Great discovery needs intense preparation rather than good luck. This is because experts could precisely recognize what is valuable when the moment they detects a discovery. There is an old saying, "People could see to the extent of their knowledge." This illustrates the point that assimilating related information and knowledge is one of the most essential factors for the incredible discovery. For instance, both Newton and Einstein, two of the most creative people in the history, had made a thorough preparation for their brilliant ideas which brought on science revolution. Einstein stuck to an experiment which reassessing the heritage of the physics while other theoretical physicist researched with the result of a previously performed investigation.

Also, Newton issued the remarkable book, The optics, after he had studied it for 30 years.

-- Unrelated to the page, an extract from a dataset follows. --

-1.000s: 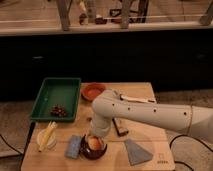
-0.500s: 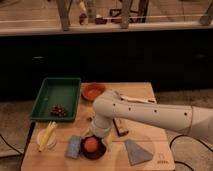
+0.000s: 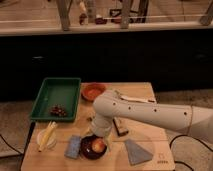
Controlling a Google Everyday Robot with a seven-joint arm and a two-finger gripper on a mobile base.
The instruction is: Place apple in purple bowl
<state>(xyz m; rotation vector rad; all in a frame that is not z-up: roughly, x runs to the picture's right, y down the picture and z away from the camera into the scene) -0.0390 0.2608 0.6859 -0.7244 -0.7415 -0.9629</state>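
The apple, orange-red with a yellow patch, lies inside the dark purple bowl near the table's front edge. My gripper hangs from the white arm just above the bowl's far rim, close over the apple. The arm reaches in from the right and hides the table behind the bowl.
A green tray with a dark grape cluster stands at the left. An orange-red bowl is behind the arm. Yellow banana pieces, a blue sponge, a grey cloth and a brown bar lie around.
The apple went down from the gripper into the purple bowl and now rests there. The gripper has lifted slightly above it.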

On the other side, Non-experts also make a disclosure of their noteworthy finds. It is because that Beginners put a question to everything natural for those who have studied for a long time. Furthermore, novices sometimes make a mistake which causes momentous results. As a representative example, The discovery of Koichi Tanaka who won Nobel chemistry prize in 2002 is a result from a blunder which is dropping glycerine into the cobalt power. If he had been an experienced chemist, He would not have done it.

It is through a cooperation between experts and non-experts that immortal finds could be exposed more. A fresh point of view of Beginners would invoke imagination of experienced researchers. Though not a direct assist, It could be a very...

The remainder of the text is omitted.